Shigeru Miyamoto led the team at Square as the game’s producer while Final Fantasy veterans Yoshihiko Maekawa and Chihiro Fujioka directed the game. Zelda writer Kensuke Tanabe (A Link to the Past, Link’s Awakening) worked on the game’s story and script alongside Atsushi Tejima while composer Yoko Shimomura, who at the time was best known as a composer for Capcom’s Street Fighter II, wrote the highly acclaimed soundtrack (incorporating Koji Kondo tunes throughout), earning attention from the gaming industry in the process, especially RPG developers. In fact, Shimomura credits Super Mario RPG for boosting her profile as a music composer, eventually leading to a string of many more RPG soundtracks (the genre she is now most closely associated with) including Parasite Eve, Legend of Mana, the Kingdom Hearts series and the Mario & Luigi series. Super Mario RPG‘s music was one of the most praised aspects of the game.

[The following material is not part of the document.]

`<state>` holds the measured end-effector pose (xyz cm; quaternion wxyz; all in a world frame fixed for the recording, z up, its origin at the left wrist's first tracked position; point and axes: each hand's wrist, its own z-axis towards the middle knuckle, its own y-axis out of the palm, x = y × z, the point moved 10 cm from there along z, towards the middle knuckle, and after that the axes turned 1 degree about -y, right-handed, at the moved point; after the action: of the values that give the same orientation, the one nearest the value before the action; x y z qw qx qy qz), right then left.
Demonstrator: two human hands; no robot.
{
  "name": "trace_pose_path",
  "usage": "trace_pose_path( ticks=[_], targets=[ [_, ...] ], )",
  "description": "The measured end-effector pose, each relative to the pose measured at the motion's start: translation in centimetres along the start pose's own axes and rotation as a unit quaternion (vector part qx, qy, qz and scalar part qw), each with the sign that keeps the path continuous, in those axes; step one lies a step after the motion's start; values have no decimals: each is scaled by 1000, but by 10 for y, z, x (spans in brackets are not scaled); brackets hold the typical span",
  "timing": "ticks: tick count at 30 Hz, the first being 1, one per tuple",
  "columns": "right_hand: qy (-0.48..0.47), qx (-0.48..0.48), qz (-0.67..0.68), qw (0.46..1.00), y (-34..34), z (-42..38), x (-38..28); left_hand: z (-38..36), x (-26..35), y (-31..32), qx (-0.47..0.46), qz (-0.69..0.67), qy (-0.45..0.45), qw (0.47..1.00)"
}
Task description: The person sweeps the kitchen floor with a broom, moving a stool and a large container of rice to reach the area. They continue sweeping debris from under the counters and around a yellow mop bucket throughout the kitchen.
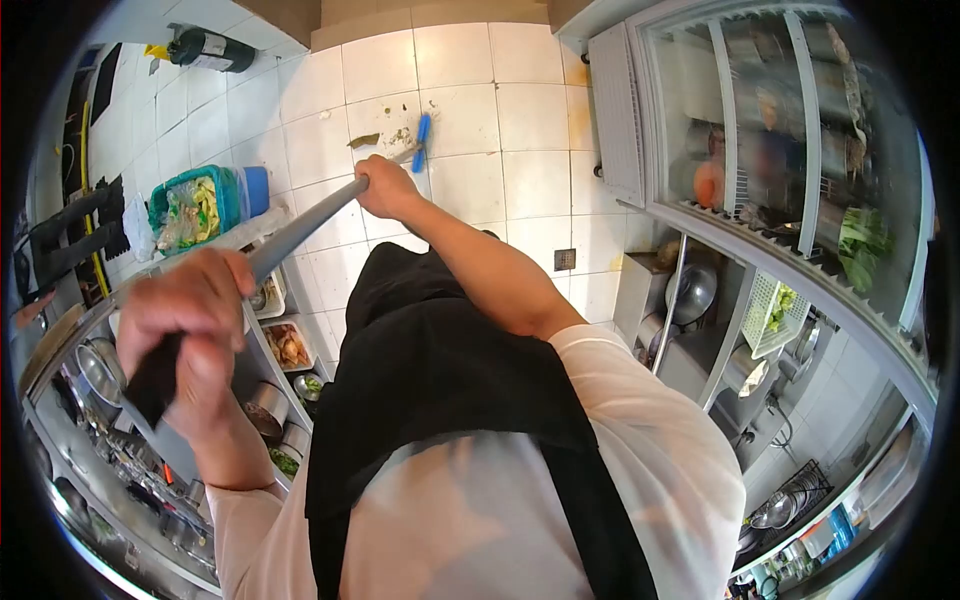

Super Mario RPG: Legend of the Seven Stars was released in both Japan and America a few months apart in 1996, and it received positive reviews and became a big commercial success in both countries. The graphics were particularly praised as being advanced for the time, and its sense of humor was also praised as it helped the game differentiate itself from typical RPGs. Even skeptical RPG devotees had to give it credit for its challenging and rewarding gameplay, despite their initial reservations about what they perceived as a childish version of a role-playing game.

Nintendo has never stopped making Mario RPGs ever since the success of Super Mario RPG (including a 2023 remake for the Nintendo Switch developed by the Tokyo-based software company ArtePiazza, featuring updated graphics and features), leading to two spiritual successor series: Paper Mario and Mario & Luigi, both of which have maintained many of the traditions started by Super Mario RPG like the timing-based battles, the humorous dialogue and the hammers (because who gets tired of bashing monsters in the head with hammers??)

Fire Emblem developer Intelligent Systems is the company that handles the Paper Mario series, which began on the Nintendo 64 (first with the title “Super Mario RPG 2” before landing on “Mario Story” in Japan and “Paper Mario” in America) with the original intention being for Square to return to develop it before they turned it down to focus on the PlayStation game Final Fantasy VII. The Paper Mario series feels like a closer spiritual successor to Super Mario RPG because of how you are often joined by multiple party members, only with a new 2D-cutout art style. Meanwhile AlphaDream handles the development of the Mario & Luigi series, which began on the Game Boy Advance with Mario & Luigi: Superstar Saga, a game that puts you in control of both Mario and Luigi in team-based battles. Both of those series are huge successes as well, which really proves that Super Mario RPG struck gold with its formula.